* **PROMPT**
In the data below, find the line that contains "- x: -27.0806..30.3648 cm" and the line that contains "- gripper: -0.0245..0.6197". Copy both, plus every line between them, exactly.

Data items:
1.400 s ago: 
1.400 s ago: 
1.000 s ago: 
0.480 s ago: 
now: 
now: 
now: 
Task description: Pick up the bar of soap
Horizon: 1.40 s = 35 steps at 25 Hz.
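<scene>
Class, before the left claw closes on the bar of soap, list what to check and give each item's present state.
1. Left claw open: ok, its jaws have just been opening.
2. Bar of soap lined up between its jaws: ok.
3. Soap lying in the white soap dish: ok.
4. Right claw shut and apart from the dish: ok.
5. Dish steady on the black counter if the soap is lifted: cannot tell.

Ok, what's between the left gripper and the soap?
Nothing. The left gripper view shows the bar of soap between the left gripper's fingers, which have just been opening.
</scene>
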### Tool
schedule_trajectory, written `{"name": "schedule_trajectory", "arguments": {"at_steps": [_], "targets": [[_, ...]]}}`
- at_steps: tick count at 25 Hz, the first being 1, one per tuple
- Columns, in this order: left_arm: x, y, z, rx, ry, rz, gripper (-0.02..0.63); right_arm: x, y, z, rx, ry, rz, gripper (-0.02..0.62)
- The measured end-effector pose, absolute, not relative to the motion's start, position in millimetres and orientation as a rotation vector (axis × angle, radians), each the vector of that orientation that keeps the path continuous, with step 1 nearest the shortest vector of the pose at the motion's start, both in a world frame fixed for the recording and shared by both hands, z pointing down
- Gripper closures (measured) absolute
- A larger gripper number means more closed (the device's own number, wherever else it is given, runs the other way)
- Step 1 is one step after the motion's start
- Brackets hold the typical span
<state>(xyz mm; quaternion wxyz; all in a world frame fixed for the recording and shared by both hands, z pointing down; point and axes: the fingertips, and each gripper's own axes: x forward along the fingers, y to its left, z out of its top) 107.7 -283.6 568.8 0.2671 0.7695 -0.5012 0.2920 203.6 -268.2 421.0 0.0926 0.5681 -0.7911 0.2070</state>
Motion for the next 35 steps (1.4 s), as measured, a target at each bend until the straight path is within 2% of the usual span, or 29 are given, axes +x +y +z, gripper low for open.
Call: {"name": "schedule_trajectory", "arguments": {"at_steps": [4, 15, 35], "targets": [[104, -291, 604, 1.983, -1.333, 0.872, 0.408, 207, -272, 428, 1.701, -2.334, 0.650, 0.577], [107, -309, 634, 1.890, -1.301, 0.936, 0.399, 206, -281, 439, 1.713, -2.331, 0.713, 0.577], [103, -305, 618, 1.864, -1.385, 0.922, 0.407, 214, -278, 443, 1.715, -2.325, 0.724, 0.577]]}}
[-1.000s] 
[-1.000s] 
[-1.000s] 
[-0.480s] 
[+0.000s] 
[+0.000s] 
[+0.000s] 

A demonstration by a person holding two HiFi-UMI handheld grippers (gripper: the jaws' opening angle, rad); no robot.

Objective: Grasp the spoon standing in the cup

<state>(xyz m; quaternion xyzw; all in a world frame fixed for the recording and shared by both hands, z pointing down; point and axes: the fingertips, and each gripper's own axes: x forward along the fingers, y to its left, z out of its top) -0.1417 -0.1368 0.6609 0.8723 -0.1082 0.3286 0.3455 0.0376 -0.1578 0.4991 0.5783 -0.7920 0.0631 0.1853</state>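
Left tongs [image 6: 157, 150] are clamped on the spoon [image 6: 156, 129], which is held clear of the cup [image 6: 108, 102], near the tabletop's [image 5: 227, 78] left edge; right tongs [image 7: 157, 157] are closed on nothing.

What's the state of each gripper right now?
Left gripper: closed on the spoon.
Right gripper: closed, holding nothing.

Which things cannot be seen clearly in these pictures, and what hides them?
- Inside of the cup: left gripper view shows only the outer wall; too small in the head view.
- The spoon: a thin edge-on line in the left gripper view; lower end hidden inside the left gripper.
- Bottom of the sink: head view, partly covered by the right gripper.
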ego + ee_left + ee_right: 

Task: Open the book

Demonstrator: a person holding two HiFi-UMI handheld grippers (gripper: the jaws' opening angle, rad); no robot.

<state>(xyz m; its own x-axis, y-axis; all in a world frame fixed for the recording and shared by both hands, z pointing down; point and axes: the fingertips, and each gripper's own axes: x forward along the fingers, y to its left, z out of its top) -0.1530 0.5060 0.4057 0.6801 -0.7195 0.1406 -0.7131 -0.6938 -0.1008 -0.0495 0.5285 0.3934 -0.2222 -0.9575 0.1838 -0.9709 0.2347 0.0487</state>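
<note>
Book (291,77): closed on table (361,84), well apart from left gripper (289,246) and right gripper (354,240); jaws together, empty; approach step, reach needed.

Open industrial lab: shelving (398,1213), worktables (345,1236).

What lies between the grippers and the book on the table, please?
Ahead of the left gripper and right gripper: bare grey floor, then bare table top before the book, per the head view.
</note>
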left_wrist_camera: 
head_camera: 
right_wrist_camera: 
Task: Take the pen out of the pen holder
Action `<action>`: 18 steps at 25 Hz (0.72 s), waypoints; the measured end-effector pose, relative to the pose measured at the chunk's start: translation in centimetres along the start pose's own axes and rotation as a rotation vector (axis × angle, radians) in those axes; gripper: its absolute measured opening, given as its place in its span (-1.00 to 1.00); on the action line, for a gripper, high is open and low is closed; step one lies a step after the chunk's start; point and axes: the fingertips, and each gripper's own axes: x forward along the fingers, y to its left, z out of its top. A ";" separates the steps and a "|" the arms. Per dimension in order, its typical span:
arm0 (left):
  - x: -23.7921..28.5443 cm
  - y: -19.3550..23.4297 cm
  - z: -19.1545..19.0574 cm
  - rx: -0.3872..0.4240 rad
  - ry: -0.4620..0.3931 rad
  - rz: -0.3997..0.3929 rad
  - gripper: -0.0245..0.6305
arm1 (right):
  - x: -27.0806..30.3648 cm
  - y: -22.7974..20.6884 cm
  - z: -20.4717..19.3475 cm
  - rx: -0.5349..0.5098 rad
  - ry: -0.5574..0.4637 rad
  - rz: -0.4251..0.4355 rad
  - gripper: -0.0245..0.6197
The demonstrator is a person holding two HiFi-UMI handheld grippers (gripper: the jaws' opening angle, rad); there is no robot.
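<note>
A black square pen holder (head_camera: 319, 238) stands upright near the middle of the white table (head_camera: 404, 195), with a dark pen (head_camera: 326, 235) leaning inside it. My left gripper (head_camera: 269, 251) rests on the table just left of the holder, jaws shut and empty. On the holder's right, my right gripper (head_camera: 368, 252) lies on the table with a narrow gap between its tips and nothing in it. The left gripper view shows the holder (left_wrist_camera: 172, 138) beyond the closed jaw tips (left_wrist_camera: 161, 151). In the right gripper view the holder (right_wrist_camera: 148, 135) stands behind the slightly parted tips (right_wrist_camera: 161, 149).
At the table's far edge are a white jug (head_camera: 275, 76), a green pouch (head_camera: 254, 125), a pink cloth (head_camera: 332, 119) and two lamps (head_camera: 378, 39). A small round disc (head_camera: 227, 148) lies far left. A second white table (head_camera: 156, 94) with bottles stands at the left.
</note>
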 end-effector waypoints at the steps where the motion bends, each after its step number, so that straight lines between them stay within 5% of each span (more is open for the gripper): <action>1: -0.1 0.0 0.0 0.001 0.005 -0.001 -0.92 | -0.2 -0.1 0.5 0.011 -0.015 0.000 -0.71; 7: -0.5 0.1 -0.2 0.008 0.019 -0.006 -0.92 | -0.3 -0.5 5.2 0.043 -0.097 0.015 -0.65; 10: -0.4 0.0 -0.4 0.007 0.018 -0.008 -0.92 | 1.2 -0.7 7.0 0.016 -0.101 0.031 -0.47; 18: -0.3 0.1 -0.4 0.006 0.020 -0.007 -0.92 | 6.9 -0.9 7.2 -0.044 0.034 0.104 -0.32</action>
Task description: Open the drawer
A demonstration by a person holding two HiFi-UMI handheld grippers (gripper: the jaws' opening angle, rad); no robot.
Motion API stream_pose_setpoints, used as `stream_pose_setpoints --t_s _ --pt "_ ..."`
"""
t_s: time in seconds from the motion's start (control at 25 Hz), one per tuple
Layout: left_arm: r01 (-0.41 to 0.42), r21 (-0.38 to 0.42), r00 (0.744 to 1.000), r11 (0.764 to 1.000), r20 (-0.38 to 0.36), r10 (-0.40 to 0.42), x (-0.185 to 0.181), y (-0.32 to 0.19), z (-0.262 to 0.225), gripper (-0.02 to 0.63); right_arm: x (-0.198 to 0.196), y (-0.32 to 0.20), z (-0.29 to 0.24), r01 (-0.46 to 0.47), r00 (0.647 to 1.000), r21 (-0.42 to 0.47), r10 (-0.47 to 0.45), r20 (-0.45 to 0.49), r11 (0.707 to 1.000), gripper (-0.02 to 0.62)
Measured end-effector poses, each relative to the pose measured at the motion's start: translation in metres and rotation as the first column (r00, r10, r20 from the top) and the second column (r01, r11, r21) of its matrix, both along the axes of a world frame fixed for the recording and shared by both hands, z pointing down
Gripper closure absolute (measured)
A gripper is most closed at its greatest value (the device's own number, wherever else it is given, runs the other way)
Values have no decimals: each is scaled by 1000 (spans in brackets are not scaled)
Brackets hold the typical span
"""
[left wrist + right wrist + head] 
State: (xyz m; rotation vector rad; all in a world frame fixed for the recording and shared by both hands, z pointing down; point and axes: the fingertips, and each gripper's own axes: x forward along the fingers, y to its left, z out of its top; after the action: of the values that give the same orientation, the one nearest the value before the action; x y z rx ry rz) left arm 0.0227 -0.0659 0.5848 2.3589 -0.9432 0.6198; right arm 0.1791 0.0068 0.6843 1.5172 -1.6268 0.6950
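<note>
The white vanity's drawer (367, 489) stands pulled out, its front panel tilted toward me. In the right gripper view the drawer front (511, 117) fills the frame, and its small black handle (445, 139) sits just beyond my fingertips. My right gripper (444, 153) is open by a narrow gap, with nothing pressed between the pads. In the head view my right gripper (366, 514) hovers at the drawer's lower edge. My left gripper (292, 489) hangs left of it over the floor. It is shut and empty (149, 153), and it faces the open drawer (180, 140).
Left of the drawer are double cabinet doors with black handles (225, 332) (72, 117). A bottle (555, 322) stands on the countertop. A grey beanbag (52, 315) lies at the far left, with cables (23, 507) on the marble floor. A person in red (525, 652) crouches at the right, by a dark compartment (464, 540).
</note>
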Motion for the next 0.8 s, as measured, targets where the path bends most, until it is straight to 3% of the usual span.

* **ANSWER BOX**
  - x: -27.0806..30.3648 cm
  - y: -22.7974..20.6884 cm
  - z: -20.4717..19.3475 cm
  - rx: -0.5349..0.5098 rad
  - ry: -0.5574..0.4637 rad
  - rz: -0.4251..0.4355 rad
  - gripper: -0.0245..0.6197

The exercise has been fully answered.